My father played guitar at night. Sometimes, I’d peek out my bedroom door to listen. He’d sit in an old velvet chair, his guitar like a broken lover in his arms. Strumming and picking until the nylon strings snapped. Until his fingertips bled. He had a voice like chocolate syrup, so sultry and smooth it was easy to crave, easy to get lost in a sugary high. Easy to forget the bark, the bite, my mother’s resentment, his indifference, the neglect.

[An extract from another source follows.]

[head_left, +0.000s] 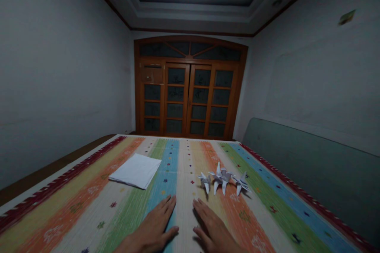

My father played guitar on weekends. Sometimes, I was his audience. Sometimes, his many girlfriends were. He’d sing about old truths and new lies, lost in the tomorrow of yesterday. He’d sing about little white houses and harbors. About the end of the return of the long dark nights. He’d sing until his audience disappeared. Until his voice cracked or his eyes misted. He’d sing until there was no turning back.


My father used to play guitar. Now, his music gathers dust. Sometimes, I sit on my red velvet couch transported to the bedroom I’ve never really left. The cold smell of frost on its single-pane windows. A fresh coat of paint on its crumbling walls. I listen to his old recordings. The unmistakable crackle of the cassette tape. The squeak of a finger slide. The shiver of a fret buzz. I listen to his voice, a splash of sambuca in my cup of espresso. His words spike my heart. I listen until I can’t hear it beat.